If you’ve noticed a discrepancy between the shelf life of organic milk and regular milk, you’re not alone. But why is that the case, given that they’re both milk, after all? We scoured the dairy world and found the experts who could give us an answer.

Flickr/Sarah Sosiak

What makes organic so special, anyway?

Unless you’re a regular at Whole Foods, Trader Joe’s or some other overpriced grocery store, you might not know much about organic food -- and that’s okay. According to Ed Maltby, Executive Director of the Northeast Organic Dairy Producers Alliance, the word “organic” means that a third party has certified that a product (like milk) was made without genetically modified organisms (GMOs), antibiotics, growth hormones, pesticides and herbicides that can affect the environment and the soil animals eat from.

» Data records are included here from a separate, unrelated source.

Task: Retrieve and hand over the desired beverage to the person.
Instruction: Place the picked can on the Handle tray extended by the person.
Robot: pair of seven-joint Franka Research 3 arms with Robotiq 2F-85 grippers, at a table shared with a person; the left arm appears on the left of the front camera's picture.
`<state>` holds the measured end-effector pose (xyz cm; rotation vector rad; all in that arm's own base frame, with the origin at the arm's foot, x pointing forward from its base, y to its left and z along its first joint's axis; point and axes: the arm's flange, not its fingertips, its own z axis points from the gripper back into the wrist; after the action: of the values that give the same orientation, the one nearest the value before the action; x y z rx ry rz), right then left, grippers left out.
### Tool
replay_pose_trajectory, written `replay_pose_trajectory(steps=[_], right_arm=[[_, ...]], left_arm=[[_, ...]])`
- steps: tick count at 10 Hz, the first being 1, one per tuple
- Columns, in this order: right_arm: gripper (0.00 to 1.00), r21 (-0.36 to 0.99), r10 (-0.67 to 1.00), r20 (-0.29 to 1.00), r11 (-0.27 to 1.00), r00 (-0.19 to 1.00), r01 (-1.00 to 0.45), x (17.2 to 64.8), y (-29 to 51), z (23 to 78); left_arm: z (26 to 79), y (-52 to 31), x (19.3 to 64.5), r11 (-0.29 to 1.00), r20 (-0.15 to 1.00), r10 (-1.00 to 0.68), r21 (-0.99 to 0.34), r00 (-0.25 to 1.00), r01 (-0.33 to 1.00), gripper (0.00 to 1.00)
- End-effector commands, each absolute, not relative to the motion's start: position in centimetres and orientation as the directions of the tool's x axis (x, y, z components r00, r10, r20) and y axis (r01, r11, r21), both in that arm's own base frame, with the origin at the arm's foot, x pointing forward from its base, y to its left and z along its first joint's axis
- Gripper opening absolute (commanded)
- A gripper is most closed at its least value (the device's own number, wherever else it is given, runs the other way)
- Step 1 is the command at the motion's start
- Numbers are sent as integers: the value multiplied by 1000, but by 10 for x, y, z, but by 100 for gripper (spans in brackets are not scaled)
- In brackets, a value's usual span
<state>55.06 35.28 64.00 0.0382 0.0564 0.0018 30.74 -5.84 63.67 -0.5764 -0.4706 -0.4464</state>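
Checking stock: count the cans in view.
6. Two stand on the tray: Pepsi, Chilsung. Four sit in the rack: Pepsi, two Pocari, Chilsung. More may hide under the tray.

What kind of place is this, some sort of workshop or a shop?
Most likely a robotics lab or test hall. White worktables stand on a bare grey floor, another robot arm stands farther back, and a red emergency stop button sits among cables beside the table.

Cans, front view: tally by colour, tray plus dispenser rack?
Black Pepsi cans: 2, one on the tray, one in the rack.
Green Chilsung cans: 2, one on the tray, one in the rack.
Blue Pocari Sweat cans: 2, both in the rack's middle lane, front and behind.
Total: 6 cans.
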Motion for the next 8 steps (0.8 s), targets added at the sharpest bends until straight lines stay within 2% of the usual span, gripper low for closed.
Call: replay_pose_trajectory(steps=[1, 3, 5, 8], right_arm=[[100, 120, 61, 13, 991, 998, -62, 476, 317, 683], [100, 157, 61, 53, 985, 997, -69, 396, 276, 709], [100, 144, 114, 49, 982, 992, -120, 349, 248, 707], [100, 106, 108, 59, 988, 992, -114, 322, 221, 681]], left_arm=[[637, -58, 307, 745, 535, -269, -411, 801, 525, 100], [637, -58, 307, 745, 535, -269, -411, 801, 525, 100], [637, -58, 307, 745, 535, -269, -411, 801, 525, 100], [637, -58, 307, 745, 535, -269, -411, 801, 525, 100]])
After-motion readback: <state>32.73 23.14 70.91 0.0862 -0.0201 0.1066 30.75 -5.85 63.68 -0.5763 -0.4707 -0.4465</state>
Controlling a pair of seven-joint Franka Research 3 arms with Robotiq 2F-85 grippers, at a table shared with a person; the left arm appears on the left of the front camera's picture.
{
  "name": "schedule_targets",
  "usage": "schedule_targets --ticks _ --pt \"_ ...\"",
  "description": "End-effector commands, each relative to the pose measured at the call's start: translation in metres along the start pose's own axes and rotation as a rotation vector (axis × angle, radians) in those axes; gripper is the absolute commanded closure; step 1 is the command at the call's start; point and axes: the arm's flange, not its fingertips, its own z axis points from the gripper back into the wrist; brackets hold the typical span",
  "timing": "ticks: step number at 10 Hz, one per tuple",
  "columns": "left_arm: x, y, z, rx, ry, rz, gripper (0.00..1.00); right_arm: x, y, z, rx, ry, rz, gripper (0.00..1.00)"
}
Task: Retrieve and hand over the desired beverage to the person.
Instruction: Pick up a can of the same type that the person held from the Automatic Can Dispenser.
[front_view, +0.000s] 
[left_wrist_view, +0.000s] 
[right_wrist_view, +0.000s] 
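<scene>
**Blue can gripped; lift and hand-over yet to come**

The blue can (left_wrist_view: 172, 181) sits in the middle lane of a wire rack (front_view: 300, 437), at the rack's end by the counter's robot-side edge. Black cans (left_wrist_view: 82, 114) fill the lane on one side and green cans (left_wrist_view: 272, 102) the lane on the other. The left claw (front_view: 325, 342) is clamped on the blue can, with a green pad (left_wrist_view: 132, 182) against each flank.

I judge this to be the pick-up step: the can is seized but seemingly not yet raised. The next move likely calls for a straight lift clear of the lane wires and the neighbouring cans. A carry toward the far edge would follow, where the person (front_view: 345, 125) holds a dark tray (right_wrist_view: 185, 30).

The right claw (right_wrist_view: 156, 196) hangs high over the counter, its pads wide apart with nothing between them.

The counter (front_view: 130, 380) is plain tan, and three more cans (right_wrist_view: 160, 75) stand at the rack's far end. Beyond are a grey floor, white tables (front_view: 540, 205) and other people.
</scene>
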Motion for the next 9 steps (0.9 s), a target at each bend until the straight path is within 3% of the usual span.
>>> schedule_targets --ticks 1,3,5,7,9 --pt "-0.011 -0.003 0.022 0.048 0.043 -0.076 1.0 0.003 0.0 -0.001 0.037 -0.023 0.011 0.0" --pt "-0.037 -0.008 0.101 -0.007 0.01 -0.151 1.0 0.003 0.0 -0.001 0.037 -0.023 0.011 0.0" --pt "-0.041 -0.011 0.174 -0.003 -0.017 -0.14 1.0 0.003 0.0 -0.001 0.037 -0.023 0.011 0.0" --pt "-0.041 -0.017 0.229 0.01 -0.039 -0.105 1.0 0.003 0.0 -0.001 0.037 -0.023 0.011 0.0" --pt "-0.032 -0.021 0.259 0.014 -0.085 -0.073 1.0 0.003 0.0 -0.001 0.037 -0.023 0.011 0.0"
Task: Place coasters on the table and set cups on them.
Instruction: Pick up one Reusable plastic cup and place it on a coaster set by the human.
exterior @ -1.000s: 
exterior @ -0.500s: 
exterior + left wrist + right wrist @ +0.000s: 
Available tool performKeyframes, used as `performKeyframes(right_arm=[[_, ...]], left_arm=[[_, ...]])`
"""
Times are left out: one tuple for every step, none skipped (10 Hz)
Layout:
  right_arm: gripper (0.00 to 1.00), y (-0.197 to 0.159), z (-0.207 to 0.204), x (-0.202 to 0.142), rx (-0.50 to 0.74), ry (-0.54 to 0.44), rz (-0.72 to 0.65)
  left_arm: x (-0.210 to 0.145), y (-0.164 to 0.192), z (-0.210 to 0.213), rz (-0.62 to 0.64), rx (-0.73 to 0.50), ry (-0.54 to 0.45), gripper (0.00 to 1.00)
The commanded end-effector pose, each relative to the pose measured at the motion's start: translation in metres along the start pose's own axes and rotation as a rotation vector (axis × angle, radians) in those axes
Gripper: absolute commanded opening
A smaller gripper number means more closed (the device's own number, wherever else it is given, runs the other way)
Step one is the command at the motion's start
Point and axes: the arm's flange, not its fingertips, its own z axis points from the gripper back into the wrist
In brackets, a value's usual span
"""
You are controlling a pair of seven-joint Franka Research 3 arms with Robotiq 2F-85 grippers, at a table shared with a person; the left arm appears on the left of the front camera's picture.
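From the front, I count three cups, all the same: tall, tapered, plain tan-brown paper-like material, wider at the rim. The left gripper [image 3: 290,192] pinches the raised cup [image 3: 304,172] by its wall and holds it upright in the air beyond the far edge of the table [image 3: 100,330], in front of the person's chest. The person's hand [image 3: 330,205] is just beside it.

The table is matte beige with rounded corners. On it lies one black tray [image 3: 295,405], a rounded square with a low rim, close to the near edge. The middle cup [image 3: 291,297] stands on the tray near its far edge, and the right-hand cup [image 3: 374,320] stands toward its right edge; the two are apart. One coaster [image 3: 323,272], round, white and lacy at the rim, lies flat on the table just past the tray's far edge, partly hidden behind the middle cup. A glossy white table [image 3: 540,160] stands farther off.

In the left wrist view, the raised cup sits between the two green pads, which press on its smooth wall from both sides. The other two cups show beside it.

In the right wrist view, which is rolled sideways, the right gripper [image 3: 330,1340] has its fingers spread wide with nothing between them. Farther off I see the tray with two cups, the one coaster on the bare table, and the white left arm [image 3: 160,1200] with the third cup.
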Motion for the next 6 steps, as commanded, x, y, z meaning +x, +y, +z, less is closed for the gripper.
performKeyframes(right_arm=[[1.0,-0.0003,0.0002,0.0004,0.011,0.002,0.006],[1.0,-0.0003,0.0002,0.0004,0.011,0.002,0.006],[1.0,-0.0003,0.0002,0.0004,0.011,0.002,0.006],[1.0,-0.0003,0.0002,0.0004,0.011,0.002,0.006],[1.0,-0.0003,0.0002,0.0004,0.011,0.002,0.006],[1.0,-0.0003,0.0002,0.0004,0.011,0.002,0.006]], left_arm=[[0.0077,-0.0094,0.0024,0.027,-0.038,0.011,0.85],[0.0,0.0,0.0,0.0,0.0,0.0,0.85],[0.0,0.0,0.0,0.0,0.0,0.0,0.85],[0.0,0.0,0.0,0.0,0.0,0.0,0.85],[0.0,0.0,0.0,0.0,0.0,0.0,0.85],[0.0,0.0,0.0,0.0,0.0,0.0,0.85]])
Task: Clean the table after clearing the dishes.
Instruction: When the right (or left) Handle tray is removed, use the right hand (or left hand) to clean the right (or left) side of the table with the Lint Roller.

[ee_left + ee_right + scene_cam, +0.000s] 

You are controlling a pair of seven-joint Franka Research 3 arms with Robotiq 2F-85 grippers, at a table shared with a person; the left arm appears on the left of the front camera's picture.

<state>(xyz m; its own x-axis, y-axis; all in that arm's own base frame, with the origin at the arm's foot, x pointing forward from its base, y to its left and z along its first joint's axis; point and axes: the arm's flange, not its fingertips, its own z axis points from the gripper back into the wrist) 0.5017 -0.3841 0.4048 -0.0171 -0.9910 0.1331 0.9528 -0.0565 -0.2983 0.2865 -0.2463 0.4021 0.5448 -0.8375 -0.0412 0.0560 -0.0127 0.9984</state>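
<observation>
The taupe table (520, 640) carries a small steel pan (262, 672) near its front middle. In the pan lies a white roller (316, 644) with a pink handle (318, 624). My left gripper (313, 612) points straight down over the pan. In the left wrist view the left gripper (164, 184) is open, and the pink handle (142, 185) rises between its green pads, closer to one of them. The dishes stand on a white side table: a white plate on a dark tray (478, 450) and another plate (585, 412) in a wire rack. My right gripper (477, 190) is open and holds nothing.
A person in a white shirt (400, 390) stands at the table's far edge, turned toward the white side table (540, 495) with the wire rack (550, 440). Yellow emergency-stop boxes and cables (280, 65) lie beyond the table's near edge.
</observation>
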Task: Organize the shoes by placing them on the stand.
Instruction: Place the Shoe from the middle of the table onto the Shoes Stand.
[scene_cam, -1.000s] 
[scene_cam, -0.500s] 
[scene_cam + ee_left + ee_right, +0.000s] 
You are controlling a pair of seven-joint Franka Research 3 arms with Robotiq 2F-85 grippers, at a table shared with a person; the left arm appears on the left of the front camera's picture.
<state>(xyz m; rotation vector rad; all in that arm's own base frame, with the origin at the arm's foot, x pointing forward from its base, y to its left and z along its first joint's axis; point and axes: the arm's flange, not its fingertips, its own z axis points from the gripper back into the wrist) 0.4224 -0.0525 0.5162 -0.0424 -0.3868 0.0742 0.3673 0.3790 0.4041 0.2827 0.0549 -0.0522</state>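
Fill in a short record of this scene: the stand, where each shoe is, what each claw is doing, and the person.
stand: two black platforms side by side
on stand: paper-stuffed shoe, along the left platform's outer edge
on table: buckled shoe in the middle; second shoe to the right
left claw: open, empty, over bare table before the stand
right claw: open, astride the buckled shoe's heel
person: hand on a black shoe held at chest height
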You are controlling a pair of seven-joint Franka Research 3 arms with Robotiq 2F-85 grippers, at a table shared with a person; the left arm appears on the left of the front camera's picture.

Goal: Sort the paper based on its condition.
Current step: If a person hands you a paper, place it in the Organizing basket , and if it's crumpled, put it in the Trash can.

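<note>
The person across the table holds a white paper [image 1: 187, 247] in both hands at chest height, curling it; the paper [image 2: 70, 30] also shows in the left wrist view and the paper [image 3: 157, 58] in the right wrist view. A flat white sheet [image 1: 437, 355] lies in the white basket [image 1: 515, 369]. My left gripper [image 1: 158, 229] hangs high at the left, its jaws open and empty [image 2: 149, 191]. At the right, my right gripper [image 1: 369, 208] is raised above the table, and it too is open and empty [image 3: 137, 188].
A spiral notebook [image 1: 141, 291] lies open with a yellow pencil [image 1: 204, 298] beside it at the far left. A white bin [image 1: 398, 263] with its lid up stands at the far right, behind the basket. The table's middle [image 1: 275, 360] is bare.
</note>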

“Organic milk is produced from cows that are required to graze, are forbidden from having any antibiotics or growth hormones, and that eat pasture and other feed that is GMO-free and not produced with harmful chemicals, herbicides and pesticides,” Maltby says.

If you’re lost, we’ll break it down for you: organic milk has everything to do with what the cows producing the milk eat, not exactly the milk itself.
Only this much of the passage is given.